Our commitment to producing global preservation ambassadors is accomplished through continued support for international travel and scholarship. Institutional support and funds are expended, encouraging students to seek opportunities and engage in research that bridges societies, cultures and time periods. Faculty borrow objects requiring research or treatment from varied institutions and partners.
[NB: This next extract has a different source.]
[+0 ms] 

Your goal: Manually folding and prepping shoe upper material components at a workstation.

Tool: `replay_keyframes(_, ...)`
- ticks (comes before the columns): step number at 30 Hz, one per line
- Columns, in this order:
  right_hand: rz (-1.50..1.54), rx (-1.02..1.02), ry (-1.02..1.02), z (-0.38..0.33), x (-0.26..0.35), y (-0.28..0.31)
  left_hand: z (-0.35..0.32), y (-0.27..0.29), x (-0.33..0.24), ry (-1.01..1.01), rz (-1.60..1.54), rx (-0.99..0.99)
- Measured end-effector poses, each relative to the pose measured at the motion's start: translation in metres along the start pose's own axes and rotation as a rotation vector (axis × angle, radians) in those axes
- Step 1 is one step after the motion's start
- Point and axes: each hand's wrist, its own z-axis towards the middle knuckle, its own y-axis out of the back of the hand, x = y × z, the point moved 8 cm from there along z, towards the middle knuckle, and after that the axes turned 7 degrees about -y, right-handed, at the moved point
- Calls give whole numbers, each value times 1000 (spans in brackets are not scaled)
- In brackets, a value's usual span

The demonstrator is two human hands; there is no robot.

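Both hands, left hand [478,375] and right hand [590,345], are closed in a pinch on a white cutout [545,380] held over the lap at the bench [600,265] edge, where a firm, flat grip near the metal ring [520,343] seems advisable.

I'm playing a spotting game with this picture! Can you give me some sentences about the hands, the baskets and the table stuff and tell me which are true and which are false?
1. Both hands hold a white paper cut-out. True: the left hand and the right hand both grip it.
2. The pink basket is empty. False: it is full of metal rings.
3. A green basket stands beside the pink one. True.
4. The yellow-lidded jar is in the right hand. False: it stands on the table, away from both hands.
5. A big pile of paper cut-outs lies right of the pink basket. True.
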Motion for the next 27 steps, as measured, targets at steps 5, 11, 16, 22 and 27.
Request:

Past and current students supported by Mellon funds have treated such objects as a Japanese bukaku mask, a Tibetan ritual drum from the Penn Museum, seal skin and fur mittens from the Explorer's Club, Christian Dior daywear heels from the Philadelphia Museum of Art, and ancient Greek ceramics from the Johns Hopkins Archaeological Museum and Bryn Mawr College.

Our students' international activities contribute to increased mutual respect and civility for culture and people, just as their domestic internships preserve cultural contributions to American society. This work is a key component of our graduate education and training and connects preservation challenges across the US with those faced by colleagues worldwide. We ensure our students focus attention on deployment of practical preservation measures that consider geographic resources and limitations with examples and experiences throughout the curriculum. One example of this inspiration in practice is by current NEH Fellow Natalya Swanson, who is working with the Iraqi Institute for the Conservation of Antiquities and Heritage to develop multilingual teaching didactics and packing strategies with locally sourced materials.
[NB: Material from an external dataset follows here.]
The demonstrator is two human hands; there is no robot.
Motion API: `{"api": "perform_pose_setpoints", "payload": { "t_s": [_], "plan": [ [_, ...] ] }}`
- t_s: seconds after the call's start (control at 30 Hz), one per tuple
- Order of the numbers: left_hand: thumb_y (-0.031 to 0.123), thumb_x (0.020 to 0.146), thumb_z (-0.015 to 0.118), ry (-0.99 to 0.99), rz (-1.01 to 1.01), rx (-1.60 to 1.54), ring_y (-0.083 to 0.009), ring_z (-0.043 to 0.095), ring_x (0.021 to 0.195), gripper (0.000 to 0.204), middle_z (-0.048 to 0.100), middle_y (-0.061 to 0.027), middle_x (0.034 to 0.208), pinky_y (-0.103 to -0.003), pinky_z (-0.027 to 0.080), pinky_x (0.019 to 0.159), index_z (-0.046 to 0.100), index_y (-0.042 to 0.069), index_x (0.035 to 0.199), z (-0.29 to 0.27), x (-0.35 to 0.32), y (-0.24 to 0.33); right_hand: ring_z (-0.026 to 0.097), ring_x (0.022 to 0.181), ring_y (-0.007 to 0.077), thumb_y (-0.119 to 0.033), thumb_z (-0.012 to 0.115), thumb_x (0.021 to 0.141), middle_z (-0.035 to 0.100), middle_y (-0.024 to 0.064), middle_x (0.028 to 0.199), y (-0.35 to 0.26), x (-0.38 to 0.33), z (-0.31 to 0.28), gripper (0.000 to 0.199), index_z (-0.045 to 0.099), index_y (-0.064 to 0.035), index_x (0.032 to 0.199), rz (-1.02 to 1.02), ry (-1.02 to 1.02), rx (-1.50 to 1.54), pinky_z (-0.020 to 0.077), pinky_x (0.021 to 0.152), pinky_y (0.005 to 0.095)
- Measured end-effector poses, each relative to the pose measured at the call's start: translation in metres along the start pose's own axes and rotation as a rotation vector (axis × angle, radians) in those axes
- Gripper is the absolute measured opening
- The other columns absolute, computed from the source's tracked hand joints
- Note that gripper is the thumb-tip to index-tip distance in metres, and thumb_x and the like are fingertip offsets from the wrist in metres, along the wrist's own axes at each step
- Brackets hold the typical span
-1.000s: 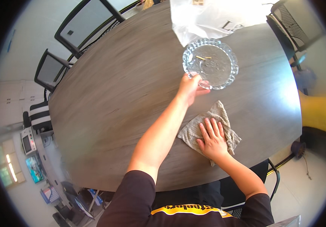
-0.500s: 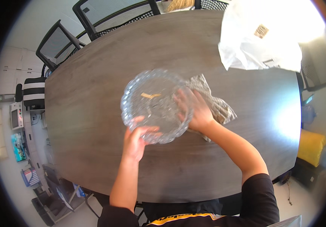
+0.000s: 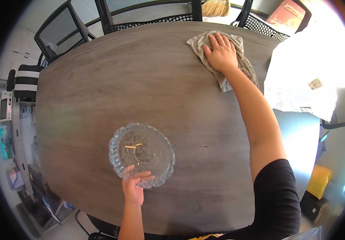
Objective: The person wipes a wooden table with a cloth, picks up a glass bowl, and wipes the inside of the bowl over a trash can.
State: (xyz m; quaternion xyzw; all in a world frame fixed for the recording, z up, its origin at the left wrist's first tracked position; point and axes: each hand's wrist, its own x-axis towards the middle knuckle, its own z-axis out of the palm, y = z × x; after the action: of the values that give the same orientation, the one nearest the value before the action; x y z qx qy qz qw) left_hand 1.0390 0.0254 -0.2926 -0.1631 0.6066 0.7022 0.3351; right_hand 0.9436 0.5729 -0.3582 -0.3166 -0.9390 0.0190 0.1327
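Observation:
My left hand (image 3: 133,191) grips the near rim of a round, clear glass ashtray (image 3: 158,158) with a scalloped edge. Its fingers show through the glass, curled under the dish. Inside lie yellowish cigarette butts (image 3: 130,147) and dark specks that look like ash. Away at the far side of the table, my right hand (image 3: 221,54) lies flat with fingers a little apart on a crumpled grey-brown patterned cloth (image 3: 247,69). The palm covers the middle of the cloth, and the arm stretches across the right half of the tabletop.
The dark wood-grain table (image 3: 88,100) has a curved edge. A white plastic bag (image 3: 296,76) sits at its far right, close to my right forearm. Mesh chairs (image 3: 148,16) line the far edge, with a straw broom (image 3: 215,7) behind them.
My right hand has left the ashtray's side and moved far ahead with the cloth. The ashtray has come nearer to me in my left hand. The view has shifted too.

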Motion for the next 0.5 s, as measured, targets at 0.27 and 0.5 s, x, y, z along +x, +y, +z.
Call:
{"api": "perform_pose_setpoints", "payload": {
  "t_s": [0.27, 0.5],
  "plan": [
    [0.010, 0.083, 0.047, 0.023, -0.018, -0.009, -0.0496, 0.073, 0.090, 0.059, 0.074, -0.0319, 0.102, -0.059, 0.056, 0.091, 0.041, 0.005, 0.141, -0.011, 0.004, -0.006, 0.025, 0.159, 0.0305, -0.056, 0.037, 0.104, 0.034, 0.0108, 0.170, -0.009, 0.055, 0.012, 0.069, 0.043, -0.0181, 0.161, 0.191, 0.022, -0.005, 0.0176, 0.129, 0.0481],
    [0.010, 0.082, 0.047, -0.001, -0.012, 0.011, -0.0512, 0.073, 0.085, 0.058, 0.074, -0.0316, 0.100, -0.061, 0.055, 0.093, 0.042, 0.005, 0.140, -0.014, 0.004, -0.008, 0.019, 0.161, 0.0362, -0.054, 0.034, 0.105, 0.028, 0.0131, 0.173, -0.034, 0.082, 0.016, 0.071, 0.037, -0.0147, 0.164, 0.358, 0.004, -0.022, 0.0126, 0.131, 0.0511]
  ]
}}
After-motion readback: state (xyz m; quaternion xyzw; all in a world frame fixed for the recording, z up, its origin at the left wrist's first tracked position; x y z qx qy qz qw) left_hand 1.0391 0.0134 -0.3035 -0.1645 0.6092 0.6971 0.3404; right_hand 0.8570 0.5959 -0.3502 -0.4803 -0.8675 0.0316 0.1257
Beyond this, we are committed to ensuring our graduate curriculum is providing students with the knowledge, attitudes, and skills needed to function in an ethnically and racially diverse nation and world. In partnership with the Office of Equity and Inclusion at UD, WUDPAC faculty have designed a longitudinal research study to assess the multicultural content of conservation coursework taught at WUDPAC, to assess and encourage the multicultural competency and critical reflection among our students, and to facilitate the addition of diverse perspectives into the conservation curriculum. The study is in its second year, with data collected from three cohorts of WUDPAC students, and initial curriculum consultations completed with WUDPAC faculty members. 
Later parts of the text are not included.